David Stone Martin, born David Livingstone Martin (June 13, 1913 – March 6, 1992 in New London, Connecticut) was an American artist best known for his illustrations on jazz record albums.

Biography

David Stone Martin was born June 13, 1913, in Chicago and attended evening classes at the School of the Art Institute of Chicago. He was greatly influenced by the line art of Ben Shahn. During World War II, Martin was an art director for the United States Office of War Information.
By 1950, Martin had produced more than 100 covers for Mercury, Asch, Disc and Dial record albums. Many assignments came from his longtime friend, record producer Norman Granz.

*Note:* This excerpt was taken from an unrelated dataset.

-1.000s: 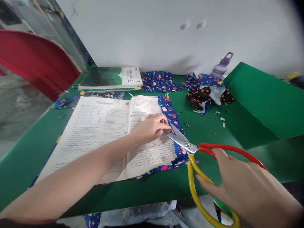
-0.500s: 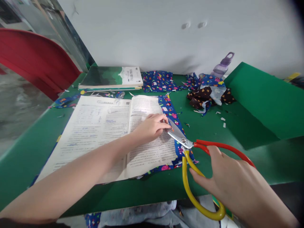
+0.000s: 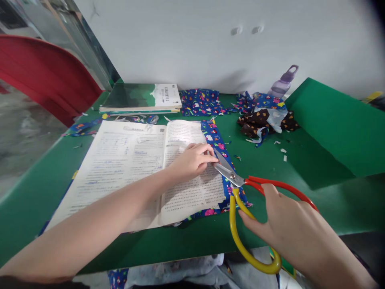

For various companies, Martin eventually created illustrations for more than 400 record albums. Many of these were simply line art combined with a single color. Martin's favorite tool was a crowquill pen which enabled him to do delicate line work. CBS-TV art director William Golden gave Martin many print ad assignments during the 1950s, and Martin soon expanded into illustration for Seventeen, The Saturday Evening Post and other slick magazines of the 1950s and 1960s. His studio was located in Roosevelt, New Jersey, near his home there.

Martin is represented in the Museum of Modern Art, the Metropolitan Museum of Art, the Art Institute of Chicago and the Smithsonian Institution.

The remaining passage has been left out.